Task objective ▸
Wherever the line with "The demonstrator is" sits in the listing below, transcribe from it up to and including the line with "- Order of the", exactly, and leave the remaining lines out.

=== Data section ===

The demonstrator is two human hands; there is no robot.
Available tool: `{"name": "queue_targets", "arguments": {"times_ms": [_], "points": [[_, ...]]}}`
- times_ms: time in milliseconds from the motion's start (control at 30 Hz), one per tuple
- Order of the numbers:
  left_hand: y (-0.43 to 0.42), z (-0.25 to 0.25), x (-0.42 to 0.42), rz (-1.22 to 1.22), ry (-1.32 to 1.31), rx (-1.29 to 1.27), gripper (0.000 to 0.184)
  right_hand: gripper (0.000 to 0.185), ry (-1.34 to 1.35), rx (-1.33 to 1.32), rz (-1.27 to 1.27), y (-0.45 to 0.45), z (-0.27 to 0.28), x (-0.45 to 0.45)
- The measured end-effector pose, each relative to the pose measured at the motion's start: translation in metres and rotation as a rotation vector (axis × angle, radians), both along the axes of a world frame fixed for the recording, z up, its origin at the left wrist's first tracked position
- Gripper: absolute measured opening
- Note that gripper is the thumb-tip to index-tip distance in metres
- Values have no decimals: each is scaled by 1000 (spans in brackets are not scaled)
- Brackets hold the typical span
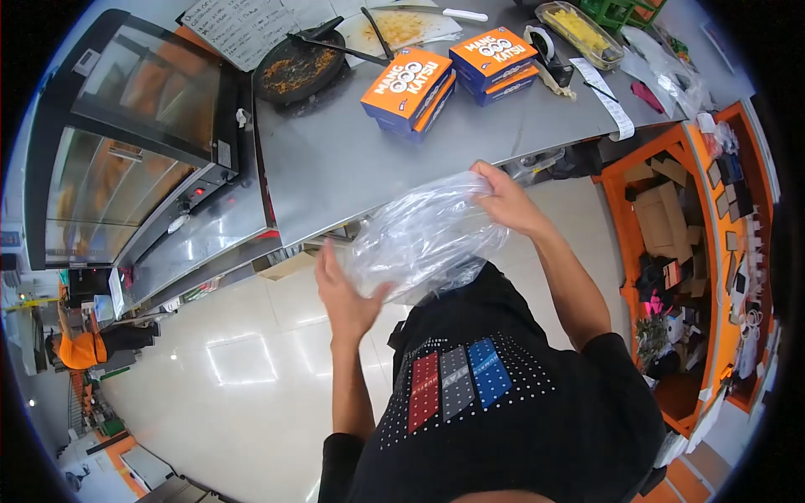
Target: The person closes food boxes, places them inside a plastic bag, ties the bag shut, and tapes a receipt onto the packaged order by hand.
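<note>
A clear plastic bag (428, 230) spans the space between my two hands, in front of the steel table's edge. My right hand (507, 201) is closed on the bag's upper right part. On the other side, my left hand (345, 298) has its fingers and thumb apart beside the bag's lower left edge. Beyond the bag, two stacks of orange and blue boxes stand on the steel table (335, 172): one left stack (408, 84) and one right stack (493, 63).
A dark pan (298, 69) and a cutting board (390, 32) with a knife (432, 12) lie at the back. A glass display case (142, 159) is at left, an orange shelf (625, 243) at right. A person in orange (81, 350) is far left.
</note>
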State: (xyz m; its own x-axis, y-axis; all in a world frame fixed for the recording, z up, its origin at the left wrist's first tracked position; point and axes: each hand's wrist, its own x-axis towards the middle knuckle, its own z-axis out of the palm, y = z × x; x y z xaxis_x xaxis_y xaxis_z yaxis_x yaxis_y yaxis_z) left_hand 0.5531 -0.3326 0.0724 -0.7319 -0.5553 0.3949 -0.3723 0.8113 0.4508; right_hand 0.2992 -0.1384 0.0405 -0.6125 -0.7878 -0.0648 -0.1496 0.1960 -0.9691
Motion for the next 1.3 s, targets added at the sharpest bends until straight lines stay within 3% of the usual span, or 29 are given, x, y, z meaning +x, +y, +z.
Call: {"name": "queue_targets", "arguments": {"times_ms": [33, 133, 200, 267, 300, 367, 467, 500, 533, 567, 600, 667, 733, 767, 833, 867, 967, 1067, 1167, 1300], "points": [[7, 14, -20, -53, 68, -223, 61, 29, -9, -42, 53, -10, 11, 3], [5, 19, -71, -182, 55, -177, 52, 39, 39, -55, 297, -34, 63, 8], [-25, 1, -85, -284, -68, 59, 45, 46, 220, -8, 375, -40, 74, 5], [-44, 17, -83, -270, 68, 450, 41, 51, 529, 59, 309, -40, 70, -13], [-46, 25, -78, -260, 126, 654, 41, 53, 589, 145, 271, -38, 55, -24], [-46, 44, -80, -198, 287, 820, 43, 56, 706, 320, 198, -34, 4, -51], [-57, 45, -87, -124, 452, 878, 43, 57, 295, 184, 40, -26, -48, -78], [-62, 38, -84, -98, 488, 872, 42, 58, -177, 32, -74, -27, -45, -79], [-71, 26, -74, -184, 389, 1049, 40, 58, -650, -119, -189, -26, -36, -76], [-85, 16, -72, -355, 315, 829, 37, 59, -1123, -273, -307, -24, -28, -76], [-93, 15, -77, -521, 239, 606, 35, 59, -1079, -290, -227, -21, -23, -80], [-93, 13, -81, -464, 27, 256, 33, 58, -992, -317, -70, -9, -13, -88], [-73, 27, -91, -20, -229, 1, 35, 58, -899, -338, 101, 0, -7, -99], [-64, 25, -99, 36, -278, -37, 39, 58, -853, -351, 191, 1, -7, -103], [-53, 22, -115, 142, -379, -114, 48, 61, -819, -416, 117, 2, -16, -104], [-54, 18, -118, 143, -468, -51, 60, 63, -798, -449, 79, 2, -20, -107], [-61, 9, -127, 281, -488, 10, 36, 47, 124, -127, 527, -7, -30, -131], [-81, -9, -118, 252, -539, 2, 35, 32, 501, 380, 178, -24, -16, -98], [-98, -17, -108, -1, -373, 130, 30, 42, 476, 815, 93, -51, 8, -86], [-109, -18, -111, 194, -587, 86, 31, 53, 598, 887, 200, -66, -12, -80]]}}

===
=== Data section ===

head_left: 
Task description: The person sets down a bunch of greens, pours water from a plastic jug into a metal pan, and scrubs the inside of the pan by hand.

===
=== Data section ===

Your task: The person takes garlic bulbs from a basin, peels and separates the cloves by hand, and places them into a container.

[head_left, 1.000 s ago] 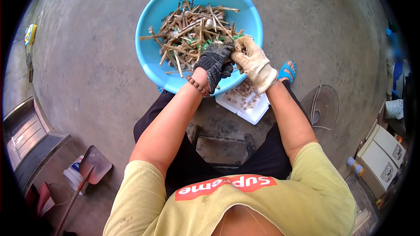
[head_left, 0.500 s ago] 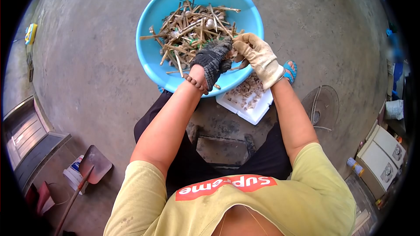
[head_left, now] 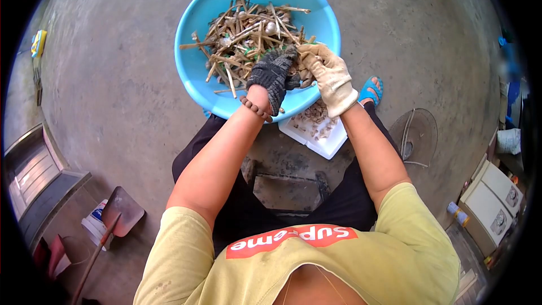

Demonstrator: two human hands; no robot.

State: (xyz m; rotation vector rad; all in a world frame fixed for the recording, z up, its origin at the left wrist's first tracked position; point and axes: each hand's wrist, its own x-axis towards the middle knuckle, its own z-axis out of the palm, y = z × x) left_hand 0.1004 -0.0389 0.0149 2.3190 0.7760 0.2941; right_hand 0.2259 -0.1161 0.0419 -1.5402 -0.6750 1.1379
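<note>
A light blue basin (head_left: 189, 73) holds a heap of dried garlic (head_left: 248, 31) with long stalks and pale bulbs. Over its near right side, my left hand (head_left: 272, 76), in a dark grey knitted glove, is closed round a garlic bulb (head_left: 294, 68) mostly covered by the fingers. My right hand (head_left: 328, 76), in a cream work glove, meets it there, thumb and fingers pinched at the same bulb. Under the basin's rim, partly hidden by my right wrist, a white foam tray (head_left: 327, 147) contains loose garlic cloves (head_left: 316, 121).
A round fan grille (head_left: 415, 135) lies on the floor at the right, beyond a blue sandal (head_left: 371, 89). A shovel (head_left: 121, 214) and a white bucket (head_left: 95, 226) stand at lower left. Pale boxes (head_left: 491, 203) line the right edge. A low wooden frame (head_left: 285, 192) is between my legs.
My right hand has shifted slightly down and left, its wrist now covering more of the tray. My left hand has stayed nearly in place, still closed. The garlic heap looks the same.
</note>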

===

Reply to the exercise ▸
The demonstrator is two human hands; there is no robot.
Available tool: `{"name": "queue_targets", "arguments": {"times_ms": [_], "points": [[_, ...]]}}`
- times_ms: time in milliseconds from the motion's start (control at 30 Hz), one per tuple
- Order of the numbers:

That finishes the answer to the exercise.